Durant cinq années donc, ATT a bénéficié d’un Gouvernement stable, même s’il lui a fallu deux chefs de Gouvernement, Ag Hamani et Ousmane I. Maïga. Il a bénéficié de cette même complicité (complaisance, disent certains) du côté de l’Hémicycle, sans opposition notable que beaucoup ont qualifié de caisse de résonance ou de chambre d’enregistrement.

 

De 2007 à 2011, la situation a connu un léger changement. En effet, la fin du premier mandat d’ATT a coïncidé avec la volonté de certains de ses camarades de consensus, RPM et Parena, entre autres, croyant à tort que leur heure était venue de se présenter contre lui à la présidentielle. C’était sans compter sur la popularité, teintée de populisme et de démagogie, et la confiance, due en grande partie à la défiance à l’égard d’une classe politique invisible et atone, qu’ATT a acquises au cours de sa première mandature. Il est donc réélu. Et après, près de quatre ans de présidence sans opposition véritablement audible et perceptible (à une exception près, le SADI), il vient de réitérer son exploit d’institution d’un Gouvernement de consensus.

En définitive, en neuf ans, ATT nous aura épargné les confrontations souvent explosives et compromettantes pour la démocratie que nous ont livrées l’Adema-PASJ et ses adversaires.
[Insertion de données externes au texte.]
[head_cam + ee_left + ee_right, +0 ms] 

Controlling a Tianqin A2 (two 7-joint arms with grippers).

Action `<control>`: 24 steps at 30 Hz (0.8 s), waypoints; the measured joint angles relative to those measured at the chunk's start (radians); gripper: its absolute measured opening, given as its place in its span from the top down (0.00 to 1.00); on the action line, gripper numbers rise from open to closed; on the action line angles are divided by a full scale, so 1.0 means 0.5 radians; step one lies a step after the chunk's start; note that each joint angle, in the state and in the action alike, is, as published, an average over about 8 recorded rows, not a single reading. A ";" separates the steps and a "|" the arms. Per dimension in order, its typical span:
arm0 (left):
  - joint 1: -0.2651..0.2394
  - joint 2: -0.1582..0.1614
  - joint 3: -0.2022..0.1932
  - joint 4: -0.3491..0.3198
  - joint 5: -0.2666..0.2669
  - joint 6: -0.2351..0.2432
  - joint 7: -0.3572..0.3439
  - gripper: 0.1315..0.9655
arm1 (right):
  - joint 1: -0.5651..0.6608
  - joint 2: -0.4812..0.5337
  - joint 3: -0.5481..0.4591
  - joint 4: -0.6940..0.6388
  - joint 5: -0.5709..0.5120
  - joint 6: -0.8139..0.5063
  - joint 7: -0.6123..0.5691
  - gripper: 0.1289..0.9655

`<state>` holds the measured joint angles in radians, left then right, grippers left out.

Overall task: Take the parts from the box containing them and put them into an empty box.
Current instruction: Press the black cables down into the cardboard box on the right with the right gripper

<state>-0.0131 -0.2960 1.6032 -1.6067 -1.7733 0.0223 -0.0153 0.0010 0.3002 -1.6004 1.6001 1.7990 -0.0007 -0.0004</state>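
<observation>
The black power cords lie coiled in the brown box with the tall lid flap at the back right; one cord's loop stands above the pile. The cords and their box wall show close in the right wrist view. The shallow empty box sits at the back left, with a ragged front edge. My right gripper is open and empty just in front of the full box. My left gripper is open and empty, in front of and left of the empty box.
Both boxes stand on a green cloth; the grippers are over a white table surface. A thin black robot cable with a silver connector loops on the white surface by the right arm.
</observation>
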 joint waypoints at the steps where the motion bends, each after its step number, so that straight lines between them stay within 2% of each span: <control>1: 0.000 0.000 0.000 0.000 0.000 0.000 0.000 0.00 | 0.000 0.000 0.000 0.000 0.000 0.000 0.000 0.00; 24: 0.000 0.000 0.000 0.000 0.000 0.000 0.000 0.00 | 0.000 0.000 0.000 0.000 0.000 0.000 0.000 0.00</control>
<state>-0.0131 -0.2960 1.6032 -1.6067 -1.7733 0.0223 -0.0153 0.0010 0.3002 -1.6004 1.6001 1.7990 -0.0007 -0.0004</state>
Mais sur le plan politique et de la bonne gouvernance, il n y a que cela de gagné : les différentes élections, la gouvernance locale, la gestion des fonds publics ont démontré qu’on est loin de voir le bout du tunnel. ATT l’a d’ailleurs compris, lui qui a commandé des réformes institutionnelles profondes pour améliorer un processus en panne sèche.

 

A contrario, ces années de calme ont permis au candidat du PDS et du PDES, grâce à des partenaires techniques et financiers de plus en plus confiants, de s’attaquer avec succès à certains aspects. Notamment, les infrastructures avec la réalisation de nombreuses routes, de ponts, d’ouvrages d’art, d’aménagements hydro-agricoles, etc ; l’emploi avec l’opérationnalisation de l’APEJ et le recrutement régulier et transparent dans la fonction publique. Sur le plan social, il a poursuivi l’œuvre de son prédécesseur, le président Konaré, concernant la politique de proximité en matière de santé, d’école et d’eau potable pour le maximum des populations. Il est vrai que ce bilan est quelque peu terni avec l’affaire du Fonds mondial et les crises récurrentes à l’éducation, mais la victoire sur le Ver de Guinée et quelques autres maladies d’origine hydrique est presque certaine.

 

Autres ombres au tableau : la lutte contre la corruption et la délinquance financière et la promotion des droits de la femme. En 1991-1992 déjà, lors de la transition, ATT avait annoncé le Kokaje comme étant son principal cheval de bataille. Mais ce combat, à l’issue de ses deux passages à Koulouba est demeuré vain. La corruption et la délinquance financière, qui se sont pratiquement développées et institutionnalisées sous les deux quinquennats Adema, n’ont jamais perdu de terrain. Au contraire, elles se sont appropriées certains rouages de la justice et des institutions chargées principalement de les combattre, à cause d’un certain laxisme à l’égard du législateur et de son instrument. Concernant les droits des femmes, ATT, même s’il s’est repris de manière très folklorique, il est vrai, en nommant des femmes à la tête du Gouvernement et de certaines administrations jusque-là réservées aux hommes, a manqué le coche en renvoyant pour seconde lecture le projet de Code de la famille et des personnes, dont la promulgation aurait pu impulser le processus de réformes institutionnelles.

 

Créé récemment, le Ministère chargé de ces dossiers n’a que quelques mois pour réussir ce qu’ATT n’a pas pu faire en neuf ans : essentiellement la relecture de la Constitution , du Code électoral, de la Charte des partis et du statut de l’opposition.

Quant au retour de la paix et de la sécurité au Nord du Mali, du départ des cellules terroristes de la bande sahélo-saharienne, malgré toute la bonne volonté du Chef de l’Etat, ces questions ne relèvent pas véritablement de sa seule personne, ni de la politique de son seul pays.